— Work required —
Print out the full listing exactly as it reads.

— Given material —
# # # # #

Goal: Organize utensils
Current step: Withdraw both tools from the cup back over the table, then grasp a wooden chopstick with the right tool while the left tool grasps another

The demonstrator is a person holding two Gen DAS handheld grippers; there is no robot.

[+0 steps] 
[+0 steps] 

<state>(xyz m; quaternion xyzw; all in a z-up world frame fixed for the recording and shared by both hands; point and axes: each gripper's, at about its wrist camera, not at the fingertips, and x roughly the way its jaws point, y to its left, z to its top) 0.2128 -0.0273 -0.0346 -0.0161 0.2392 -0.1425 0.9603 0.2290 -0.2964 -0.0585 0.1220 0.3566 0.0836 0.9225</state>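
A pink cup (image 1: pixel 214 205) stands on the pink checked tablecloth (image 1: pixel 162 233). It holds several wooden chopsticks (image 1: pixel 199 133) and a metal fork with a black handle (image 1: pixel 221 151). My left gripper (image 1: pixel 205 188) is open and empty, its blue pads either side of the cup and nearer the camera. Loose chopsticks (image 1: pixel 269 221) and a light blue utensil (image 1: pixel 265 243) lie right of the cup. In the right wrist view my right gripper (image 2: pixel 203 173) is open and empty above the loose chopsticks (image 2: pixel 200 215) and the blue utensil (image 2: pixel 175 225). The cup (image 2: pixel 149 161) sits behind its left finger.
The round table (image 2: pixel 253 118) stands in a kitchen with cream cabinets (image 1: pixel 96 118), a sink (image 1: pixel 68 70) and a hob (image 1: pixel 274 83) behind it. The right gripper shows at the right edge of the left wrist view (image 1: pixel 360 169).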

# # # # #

— Task answer —
Goal: Organize utensils
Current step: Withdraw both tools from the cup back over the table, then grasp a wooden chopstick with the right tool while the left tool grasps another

The demonstrator is a person holding two Gen DAS handheld grippers; there is no robot.

[+0 steps] 
[+0 steps] 

<state>(xyz m; quaternion xyzw; all in a z-up world frame fixed for the recording and shared by both hands; point and axes: each gripper's, at about its wrist camera, not at the fingertips, and x roughly the way its jaws point, y to its left, z to its top) 0.2128 -0.0273 -0.0346 -0.0161 0.2392 -0.1425 0.9603 0.2290 -0.2964 -0.0585 0.1220 0.3566 0.0836 0.9225</state>
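A pink cup (image 1: pixel 214 205) stands on the pink checked tablecloth (image 1: pixel 162 233). It holds several wooden chopsticks (image 1: pixel 199 133) and a metal fork with a black handle (image 1: pixel 221 151). My left gripper (image 1: pixel 205 188) is open and empty, its blue pads either side of the cup and nearer the camera. Loose chopsticks (image 1: pixel 269 221) and a light blue utensil (image 1: pixel 265 243) lie right of the cup. In the right wrist view my right gripper (image 2: pixel 203 173) is open and empty above the loose chopsticks (image 2: pixel 200 215) and the blue utensil (image 2: pixel 175 225). The cup (image 2: pixel 149 161) sits behind its left finger.
The round table (image 2: pixel 253 118) stands in a kitchen with cream cabinets (image 1: pixel 96 118), a sink (image 1: pixel 68 70) and a hob (image 1: pixel 274 83) behind it. The right gripper shows at the right edge of the left wrist view (image 1: pixel 360 169).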

The output given here is complete.